Last night I was tired, so I made fairly simple baked chicken -- a cut-up chicken in a baking dish with some cloves of garlic and shallots and the juice of a lemon and an orange squeezed over it. (Also olive oil, salt and pepper.) I ate a piece of it and put the whole pan in the fridge.

Tonight, I took it out for leftovers and discovered that the pan is full of jelly and fat, all full of orange and lemon and chickeny goodness. And I'm wondering if there's something I can do with that stuff, because it smells like it might be tasty. Some kind of gravy, I guess, but I don't have any use for that.

Any advice?

[identity profile] amelia-eve.livejournal.com 2007-04-13 01:09 am (UTC)(link)
Now you know why vegetarians don't eat Jell-O; it's rendered from animal bones, and you've just made some at home! As soon as you heat it up, it will liquefy again. I'd just skim the fat off while it's chilled and then heat it up and have it as a nice sauce over rice or cous-cous with the leftover chicken. Sounds yummy!

PS - It could also be a nice rich soup base, but the citrus makes it a little iffy for soup. Works better with something less acid.

[identity profile] elanurel.livejournal.com 2007-04-13 01:41 am (UTC)(link)
I definitely second the iffy-ness of using it as a soup base. We make a lemon chicken recipe for SCA events with a similar sauce (olive oil base, lots of lemon juice and garlic) and my husband came up with the idea of using it for soup. It was...odd.
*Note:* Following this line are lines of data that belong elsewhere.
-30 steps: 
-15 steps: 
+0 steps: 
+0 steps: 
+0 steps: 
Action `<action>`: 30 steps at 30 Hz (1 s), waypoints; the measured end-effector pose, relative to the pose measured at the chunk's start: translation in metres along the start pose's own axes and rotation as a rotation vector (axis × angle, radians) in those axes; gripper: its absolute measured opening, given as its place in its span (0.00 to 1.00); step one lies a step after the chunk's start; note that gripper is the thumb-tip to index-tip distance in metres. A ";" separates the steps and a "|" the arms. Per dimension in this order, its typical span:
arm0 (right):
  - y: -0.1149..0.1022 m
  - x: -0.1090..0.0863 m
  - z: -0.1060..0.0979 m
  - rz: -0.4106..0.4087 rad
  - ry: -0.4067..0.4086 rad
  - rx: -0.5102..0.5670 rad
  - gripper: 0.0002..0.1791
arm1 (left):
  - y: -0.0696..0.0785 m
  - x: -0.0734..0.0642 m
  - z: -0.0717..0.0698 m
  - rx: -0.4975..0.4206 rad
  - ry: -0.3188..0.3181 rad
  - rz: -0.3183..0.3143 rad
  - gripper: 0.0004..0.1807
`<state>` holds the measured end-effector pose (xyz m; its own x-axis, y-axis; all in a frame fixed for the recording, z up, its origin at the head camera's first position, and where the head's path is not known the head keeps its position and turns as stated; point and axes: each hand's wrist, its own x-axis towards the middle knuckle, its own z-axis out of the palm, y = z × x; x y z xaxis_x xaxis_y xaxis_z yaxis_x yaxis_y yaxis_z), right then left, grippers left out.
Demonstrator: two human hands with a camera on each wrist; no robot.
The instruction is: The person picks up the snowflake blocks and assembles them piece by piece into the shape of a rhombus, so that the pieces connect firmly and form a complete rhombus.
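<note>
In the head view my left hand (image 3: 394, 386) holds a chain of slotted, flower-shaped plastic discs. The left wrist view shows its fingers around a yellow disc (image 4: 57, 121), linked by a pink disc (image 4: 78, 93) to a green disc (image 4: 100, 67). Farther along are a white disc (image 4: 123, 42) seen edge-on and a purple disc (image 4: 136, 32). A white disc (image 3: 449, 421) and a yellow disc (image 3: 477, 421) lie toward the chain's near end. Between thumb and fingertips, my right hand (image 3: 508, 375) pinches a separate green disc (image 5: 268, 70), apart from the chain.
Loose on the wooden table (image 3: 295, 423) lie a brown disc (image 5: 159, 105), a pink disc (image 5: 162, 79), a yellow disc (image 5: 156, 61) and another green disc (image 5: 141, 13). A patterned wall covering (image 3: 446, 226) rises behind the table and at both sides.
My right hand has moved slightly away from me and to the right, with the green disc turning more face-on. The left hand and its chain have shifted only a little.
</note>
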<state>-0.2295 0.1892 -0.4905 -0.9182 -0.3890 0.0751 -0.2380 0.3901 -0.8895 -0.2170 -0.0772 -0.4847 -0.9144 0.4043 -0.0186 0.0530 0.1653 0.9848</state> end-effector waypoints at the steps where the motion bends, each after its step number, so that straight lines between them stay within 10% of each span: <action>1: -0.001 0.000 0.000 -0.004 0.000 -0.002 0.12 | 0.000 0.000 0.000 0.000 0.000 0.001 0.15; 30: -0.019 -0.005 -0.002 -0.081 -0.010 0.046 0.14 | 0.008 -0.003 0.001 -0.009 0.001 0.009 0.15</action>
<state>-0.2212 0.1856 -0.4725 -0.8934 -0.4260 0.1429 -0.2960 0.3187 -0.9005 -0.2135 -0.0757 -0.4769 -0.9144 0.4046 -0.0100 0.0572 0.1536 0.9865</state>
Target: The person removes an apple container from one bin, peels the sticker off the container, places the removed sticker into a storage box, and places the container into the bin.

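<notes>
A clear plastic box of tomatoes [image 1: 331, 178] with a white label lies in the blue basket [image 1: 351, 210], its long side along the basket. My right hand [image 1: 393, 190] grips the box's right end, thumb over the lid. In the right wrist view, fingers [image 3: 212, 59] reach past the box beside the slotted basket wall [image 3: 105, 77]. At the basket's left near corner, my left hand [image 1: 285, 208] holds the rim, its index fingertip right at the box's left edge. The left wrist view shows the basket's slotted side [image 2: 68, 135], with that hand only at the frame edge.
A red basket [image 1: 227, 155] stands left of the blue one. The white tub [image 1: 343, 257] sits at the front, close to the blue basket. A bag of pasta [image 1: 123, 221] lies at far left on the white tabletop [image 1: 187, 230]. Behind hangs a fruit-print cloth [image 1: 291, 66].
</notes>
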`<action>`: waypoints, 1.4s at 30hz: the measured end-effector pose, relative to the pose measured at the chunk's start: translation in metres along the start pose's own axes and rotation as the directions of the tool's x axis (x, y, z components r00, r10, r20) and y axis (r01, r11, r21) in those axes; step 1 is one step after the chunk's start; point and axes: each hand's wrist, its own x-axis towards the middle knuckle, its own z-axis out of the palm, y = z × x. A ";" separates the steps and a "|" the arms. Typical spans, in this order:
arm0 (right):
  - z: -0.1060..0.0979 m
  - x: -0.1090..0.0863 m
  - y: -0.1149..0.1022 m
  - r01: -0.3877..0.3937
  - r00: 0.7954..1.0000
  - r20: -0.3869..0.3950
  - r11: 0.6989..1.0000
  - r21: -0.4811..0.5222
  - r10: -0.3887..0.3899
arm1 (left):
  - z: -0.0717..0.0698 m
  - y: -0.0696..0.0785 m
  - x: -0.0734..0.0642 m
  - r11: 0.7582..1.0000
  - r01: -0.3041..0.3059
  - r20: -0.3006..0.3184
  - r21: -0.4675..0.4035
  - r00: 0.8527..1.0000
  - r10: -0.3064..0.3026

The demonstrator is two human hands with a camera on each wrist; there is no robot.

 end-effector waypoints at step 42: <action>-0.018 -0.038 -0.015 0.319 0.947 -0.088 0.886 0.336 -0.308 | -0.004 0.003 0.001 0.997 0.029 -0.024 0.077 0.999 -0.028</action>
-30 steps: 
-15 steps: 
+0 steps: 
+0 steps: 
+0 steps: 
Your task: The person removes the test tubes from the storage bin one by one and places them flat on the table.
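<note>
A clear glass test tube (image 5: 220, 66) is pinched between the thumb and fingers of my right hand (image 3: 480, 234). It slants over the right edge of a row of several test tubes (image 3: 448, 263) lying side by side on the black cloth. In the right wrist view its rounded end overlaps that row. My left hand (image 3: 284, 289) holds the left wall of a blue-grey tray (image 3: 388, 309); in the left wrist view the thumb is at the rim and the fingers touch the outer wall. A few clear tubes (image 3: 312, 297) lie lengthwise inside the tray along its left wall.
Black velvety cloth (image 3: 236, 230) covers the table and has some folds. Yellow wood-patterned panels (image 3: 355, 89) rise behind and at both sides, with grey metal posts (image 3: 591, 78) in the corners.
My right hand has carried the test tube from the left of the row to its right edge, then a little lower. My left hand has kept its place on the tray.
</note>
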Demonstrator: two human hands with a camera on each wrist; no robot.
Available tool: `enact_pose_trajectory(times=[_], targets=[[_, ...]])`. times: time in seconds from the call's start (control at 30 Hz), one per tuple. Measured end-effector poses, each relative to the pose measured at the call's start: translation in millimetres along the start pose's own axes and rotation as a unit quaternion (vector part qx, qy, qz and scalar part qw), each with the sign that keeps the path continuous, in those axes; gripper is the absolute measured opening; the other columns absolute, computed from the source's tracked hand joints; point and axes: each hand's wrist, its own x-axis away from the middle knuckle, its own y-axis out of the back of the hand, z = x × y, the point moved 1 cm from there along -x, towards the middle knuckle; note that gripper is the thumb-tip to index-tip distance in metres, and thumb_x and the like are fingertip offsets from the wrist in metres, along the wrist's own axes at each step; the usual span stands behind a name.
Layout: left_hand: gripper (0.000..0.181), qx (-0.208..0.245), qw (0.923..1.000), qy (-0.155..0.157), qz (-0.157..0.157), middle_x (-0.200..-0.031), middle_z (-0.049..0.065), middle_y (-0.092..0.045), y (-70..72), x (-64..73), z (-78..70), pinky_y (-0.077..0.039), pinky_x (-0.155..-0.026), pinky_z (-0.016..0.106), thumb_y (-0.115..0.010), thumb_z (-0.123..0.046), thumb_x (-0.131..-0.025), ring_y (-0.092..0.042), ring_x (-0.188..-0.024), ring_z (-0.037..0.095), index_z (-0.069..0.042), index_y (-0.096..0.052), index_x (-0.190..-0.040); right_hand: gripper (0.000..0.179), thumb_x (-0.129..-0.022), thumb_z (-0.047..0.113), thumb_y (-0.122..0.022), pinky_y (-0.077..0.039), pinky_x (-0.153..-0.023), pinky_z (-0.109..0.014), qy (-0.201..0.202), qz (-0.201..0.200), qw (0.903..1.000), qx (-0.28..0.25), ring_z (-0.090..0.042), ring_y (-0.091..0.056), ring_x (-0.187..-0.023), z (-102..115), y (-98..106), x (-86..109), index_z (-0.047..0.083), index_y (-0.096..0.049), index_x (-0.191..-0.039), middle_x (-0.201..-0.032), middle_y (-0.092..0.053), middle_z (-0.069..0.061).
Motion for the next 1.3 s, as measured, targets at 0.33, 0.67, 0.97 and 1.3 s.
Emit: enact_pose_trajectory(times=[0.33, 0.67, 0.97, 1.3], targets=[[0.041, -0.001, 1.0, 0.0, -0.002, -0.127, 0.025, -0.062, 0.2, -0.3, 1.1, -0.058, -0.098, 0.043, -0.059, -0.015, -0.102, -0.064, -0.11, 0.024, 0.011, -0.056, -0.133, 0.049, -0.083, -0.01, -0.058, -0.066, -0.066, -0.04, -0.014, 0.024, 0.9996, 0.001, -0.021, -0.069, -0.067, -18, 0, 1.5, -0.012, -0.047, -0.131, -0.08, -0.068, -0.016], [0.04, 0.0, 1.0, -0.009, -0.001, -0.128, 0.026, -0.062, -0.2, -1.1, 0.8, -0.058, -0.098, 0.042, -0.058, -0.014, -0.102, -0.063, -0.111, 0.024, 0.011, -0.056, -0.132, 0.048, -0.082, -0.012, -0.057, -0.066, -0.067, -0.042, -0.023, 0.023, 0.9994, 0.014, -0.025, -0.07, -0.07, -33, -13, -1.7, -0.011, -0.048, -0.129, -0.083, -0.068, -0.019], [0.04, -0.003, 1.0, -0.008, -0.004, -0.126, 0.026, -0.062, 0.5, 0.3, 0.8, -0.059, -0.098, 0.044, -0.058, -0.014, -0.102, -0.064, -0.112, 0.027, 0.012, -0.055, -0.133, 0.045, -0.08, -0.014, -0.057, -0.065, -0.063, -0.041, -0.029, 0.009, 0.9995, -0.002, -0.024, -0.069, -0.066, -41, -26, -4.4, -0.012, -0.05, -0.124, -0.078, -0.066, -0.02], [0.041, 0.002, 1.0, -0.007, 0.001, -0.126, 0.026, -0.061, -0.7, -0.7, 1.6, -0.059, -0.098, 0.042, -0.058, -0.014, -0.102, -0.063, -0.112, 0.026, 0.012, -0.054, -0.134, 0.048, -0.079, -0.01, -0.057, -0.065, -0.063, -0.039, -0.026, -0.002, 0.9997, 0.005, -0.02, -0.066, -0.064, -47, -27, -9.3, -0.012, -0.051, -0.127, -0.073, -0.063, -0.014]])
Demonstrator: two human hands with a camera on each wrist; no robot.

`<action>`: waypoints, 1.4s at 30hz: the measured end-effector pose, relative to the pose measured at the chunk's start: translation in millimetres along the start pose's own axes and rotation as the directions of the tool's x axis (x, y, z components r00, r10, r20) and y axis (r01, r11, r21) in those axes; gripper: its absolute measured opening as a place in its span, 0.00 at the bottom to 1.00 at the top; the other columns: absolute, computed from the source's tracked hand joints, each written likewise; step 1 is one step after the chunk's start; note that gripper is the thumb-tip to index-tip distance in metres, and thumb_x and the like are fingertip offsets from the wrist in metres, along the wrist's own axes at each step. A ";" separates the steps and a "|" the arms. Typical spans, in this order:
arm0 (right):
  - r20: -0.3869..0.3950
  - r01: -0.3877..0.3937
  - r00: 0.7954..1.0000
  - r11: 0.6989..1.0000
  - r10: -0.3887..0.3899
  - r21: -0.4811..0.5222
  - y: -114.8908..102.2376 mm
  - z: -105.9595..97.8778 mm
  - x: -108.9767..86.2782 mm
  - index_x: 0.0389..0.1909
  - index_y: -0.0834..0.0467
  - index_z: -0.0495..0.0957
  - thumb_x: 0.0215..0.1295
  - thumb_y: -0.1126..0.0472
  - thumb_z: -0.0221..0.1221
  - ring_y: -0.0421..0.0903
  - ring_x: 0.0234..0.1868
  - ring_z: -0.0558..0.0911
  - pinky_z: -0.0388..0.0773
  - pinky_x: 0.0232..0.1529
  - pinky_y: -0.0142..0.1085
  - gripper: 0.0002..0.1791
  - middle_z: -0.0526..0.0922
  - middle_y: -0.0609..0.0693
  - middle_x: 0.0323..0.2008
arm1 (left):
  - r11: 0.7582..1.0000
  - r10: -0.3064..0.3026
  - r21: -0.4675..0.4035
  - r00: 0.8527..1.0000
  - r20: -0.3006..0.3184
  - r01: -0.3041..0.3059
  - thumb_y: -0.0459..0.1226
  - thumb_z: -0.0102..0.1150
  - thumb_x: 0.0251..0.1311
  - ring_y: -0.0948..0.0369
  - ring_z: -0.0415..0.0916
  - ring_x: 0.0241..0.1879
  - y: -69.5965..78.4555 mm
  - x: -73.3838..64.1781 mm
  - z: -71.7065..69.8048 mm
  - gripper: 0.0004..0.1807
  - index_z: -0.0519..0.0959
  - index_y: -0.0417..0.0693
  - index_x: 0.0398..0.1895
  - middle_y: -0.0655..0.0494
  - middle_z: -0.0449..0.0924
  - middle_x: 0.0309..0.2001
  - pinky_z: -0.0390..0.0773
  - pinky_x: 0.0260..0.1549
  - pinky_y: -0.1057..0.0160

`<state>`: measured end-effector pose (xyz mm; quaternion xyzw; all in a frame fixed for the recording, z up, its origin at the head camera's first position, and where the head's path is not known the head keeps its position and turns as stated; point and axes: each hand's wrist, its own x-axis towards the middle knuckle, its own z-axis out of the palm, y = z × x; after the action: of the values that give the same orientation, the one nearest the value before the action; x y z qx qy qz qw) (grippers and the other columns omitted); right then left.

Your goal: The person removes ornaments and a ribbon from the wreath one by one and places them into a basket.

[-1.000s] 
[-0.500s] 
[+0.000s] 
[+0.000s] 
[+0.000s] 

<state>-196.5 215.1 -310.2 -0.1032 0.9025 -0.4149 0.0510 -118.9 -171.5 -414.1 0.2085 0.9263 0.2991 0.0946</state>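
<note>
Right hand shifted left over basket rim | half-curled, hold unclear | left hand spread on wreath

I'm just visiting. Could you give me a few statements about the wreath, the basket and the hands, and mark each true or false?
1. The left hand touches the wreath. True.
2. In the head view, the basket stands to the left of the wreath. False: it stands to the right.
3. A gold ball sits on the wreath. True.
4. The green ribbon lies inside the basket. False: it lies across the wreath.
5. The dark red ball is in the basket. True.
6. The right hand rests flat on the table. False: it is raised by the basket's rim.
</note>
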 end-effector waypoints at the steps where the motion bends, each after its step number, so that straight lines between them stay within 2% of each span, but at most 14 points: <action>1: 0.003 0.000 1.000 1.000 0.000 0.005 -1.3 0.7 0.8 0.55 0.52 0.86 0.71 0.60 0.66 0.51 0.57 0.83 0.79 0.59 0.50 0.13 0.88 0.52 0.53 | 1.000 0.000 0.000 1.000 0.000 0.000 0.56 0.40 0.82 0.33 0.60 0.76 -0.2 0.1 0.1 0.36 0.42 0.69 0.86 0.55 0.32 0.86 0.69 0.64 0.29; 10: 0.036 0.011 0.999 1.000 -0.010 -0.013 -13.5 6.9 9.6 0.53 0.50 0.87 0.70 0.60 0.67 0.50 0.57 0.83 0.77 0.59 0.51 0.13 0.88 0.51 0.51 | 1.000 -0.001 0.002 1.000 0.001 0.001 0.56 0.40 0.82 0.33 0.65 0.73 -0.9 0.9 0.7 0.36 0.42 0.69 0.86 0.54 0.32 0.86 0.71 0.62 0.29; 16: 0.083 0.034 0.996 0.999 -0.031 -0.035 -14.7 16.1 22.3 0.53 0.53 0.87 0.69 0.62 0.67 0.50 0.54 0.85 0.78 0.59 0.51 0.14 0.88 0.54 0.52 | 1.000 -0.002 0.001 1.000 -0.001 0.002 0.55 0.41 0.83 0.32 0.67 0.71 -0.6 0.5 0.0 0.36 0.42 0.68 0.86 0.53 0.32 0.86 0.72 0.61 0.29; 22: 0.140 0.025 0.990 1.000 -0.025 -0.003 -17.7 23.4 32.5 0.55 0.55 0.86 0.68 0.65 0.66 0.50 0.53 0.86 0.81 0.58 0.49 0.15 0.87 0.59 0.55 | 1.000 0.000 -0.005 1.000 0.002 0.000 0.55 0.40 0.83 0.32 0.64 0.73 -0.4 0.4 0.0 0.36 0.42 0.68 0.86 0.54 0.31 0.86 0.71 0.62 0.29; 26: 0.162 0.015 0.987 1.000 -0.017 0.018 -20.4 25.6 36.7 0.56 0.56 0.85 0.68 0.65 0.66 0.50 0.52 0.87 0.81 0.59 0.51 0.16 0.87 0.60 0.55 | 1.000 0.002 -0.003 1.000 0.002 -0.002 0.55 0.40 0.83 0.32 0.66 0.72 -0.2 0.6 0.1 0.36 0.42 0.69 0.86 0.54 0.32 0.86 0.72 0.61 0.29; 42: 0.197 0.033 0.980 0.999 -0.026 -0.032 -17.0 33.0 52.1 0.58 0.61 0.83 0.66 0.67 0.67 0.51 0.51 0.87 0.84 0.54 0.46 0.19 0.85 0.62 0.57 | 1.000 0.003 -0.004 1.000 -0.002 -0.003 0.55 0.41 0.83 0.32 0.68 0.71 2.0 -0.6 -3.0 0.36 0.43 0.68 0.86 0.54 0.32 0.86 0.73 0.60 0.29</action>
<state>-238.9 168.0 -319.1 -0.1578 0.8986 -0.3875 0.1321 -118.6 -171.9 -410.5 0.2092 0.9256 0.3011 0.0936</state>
Not anything we couldn't eat but also not terribly appetizing.

OTOH, scooping off the fat and using it as a sauce sounds lovely. ;-P It might also be nice on veggies, too...

[identity profile] elanurel.livejournal.com 2007-04-13 09:53 pm (UTC)(link)
It may have been the amount of lemon juice we use in the sauce, as it's almost equal parts to the olive oil, but it was an interesting flavor in a soup. I didn't like it. John says he could eat if he had to... ;-P

[identity profile] amelia-eve.livejournal.com 2007-04-13 05:34 am (UTC)(link)
Oh yes - vegetarian gelatine is made from agar-agar, a sea vegetable. It is the style more common in Asia. Also in kosher gelatine. It's not as durable as the animal-based kind, though.